Fairness, Privacy, and Transparency by Design in AI/ML Systems
July 26, 2019
Co-authors: Stuart Ambler, Ahsan Chudhary, Mark Dietz, Sahin Cem Geyik, Krishnaram Kenthapadi, Ian Koeppe, Varun Mithal, Guillaume Saint-Jacques, Amir Sepehri, Thanh Tran, and Sriram Vasudevan
Editor’s note: A shorter version of this article was originally posted by Krishnaram Kenthapadi on LinkedIn.
How do we take fairness and transparency into account while developing machine-learned models and systems? How do we protect the privacy of users when building large-scale, AI-based systems? Algorithmic models and techniques are now increasingly used as part of decision making in a variety of internet applications due to factors such as ubiquitous connectivity, the ability to collect, aggregate, and process large amounts of fine-grained data using cloud computing, and ease of access to applying sophisticated machine learning models. Accordingly, discussion of the fairness, privacy, and security implications of these systems is now a mainstream topic of discussion in contemporary cultural discourse, to say nothing of prior and emerging academic work.
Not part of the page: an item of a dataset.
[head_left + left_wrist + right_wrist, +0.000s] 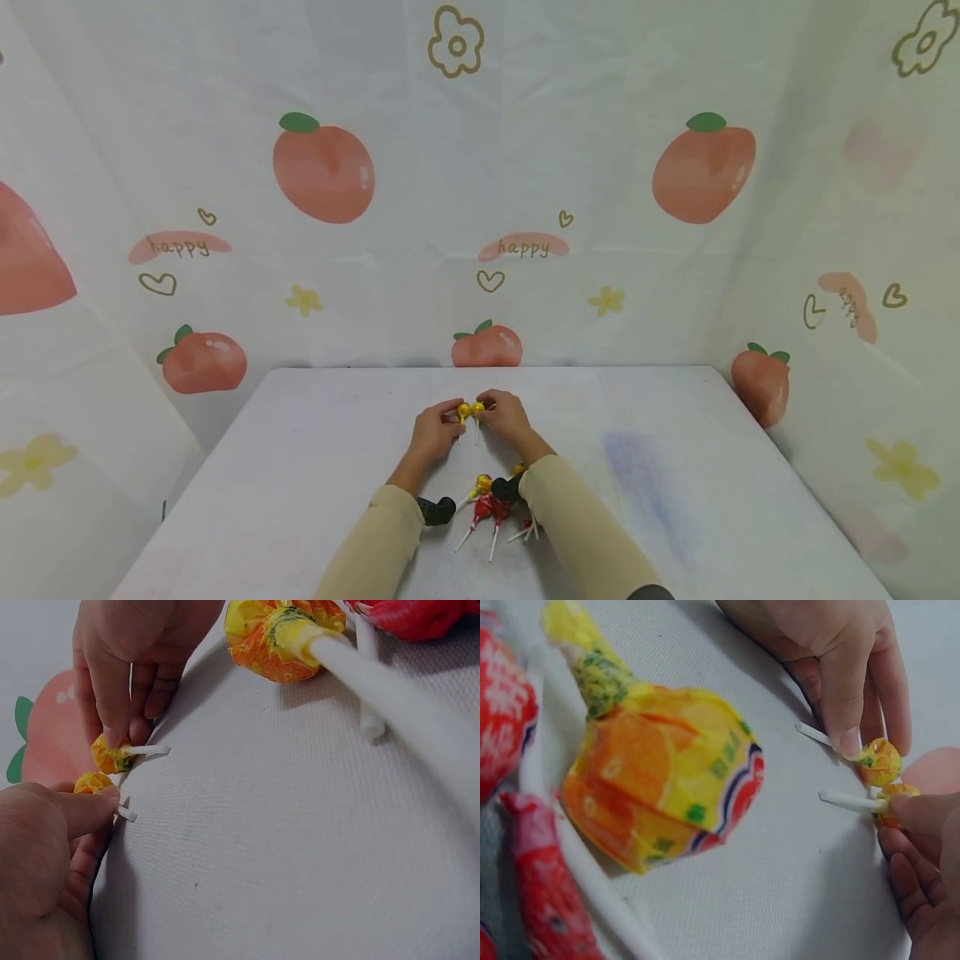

Recent news headlines and studies about AI systems and general social inequalities illustrate the need not only for privacy rights, but also consideration for related dimensions such as fairness, accountability, and explainability of AI/ML systems. By ensuring fairness, accountability, confidentiality, and transparency for users in such applications, we can help to enhance trust and long-term engagement of users.
AI at LinkedIn
LinkedIn aspires to connect talent with opportunity at scale by making use of LinkedIn’s Economic Graph, and the AI team at LinkedIn focuses on a mission of delivering the right information to the right user at the right time through the right channel. In terms of scale, we process petabytes of data offline and petabytes of data nearline every day, have several billions of parameters across our ML models, and perform hundreds of A/B experiments every week. In terms of our philosophical approach to the field, members of the LinkedIn Data organization have published several blog posts over the years that discuss the ethics of the data science process in general, specific challenges in AI ethics, and general philosophical thoughts on data-augmented intelligence and decision making.
We emphasize these past efforts to show that building fair, secure, and privacy-preserving AI is in strong alignment with LinkedIn’s company mission and vision, as well as our ethical principles. In this post, we’ll elaborate on our efforts along each of these dimensions.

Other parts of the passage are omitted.